Elizabeth H. DeBray, University of Georgia

Elizabeth DeBray is Professor of Educational Administration and Policy in the Mary Frances Early College of Education, University of Georgia. Her major interests are the role of intermediary organizations and interest groups in education policy, federal education policy, the use of research evidence by policymakers, district-level politics of school integration, and housing-education policy coordination. She is author of Politics, Ideology, and Education: Federal Policy during the Clinton and Bush Administrations (Teachers College Press, 2006) and co-editor (with E. Frankenberg) of Looking to the Future: Integrating Schools in a Changing Society (UNC Press, 2011).  DeBray received her Ed.D. from Harvard University. She served as a research associate with the Civil Rights Project at Harvard from 1998 to 2002, and as a program analyst in the U.S. Department of Education from 1992 to 1996.
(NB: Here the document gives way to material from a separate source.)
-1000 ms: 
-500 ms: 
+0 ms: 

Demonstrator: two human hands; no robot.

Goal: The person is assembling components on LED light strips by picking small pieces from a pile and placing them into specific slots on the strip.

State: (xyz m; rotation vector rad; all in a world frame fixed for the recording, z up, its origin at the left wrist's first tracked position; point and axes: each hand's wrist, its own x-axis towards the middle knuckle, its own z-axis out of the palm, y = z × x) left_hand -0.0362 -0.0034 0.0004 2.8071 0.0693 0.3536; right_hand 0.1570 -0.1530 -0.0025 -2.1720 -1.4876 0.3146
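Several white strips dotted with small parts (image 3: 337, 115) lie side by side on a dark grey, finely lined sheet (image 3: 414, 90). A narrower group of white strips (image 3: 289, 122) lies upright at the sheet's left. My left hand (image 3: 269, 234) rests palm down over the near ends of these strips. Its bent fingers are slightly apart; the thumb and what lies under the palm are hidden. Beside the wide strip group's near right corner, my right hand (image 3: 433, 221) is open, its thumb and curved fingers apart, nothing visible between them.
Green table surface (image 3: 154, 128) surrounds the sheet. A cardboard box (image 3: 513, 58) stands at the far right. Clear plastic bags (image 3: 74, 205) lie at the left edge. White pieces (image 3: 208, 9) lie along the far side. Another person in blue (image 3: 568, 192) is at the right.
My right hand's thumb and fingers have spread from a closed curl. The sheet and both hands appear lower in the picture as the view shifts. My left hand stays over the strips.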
Kara S. Finnigan, University of Michigan

Kara S. Finnigan joined the University of Michigan's Marsal Family School of Education as Professor in 2022. Previously, she spent 19 years at the University of Rochester, most recently as Professor of Education Policy and Leadership and as a Distinguished Equity, Inclusion, and Social Transformation Fellow. She has conducted research and evaluations of K-12 educational policies and programs at the local, state, and federal level for nearly 30 years. She has written extensively about accountability policies, school and district leadership and improvement, and school choice. Her recent work focuses on cross-sector policy alignment, including education, housing, and criminal justice, and the use of research evidence by policymakers and practitioners. Finnigan has published two edited books and her co- authored book Striving in Common: A Regional Equity Framework for Urban Schools was published in 2018 by Harvard Education Press. Her research blends perspectives in education, sociology, and political science; employs both qualitative and quantitative methods, including social network analysis and GIS mapping; and focuses on issues of equity.

Janel George, Georgetown University

Janel George is Associate Professor of Law at Georgetown University Law Center and the founding Director of the Racial Equity in Education Law and Policy Clinic (REEL Policy Clinic). Her clinical projects and scholarship focus on racial stratification in U.S. public education. Her work and scholarship focus on racial stratification and inequality in U.S. education and legislative and policy interventions to help address them. She has written about the resegregation of public schools, discriminatory school discipline practices, Critical Race Theory, and resource inequities. As a civil rights attorney with the NAACP Legal Defense and Educational Fund, Inc. (LDF), she worked with several campaigns and coalitions to leverage legislative and policy advocacy to advance equal educational opportunity. She has served as Legislative Counsel in both the U.S. House of Representatives and the U.S. Senate, during which time her legislative portfolio included child welfare, civil rights, health care, and education issues.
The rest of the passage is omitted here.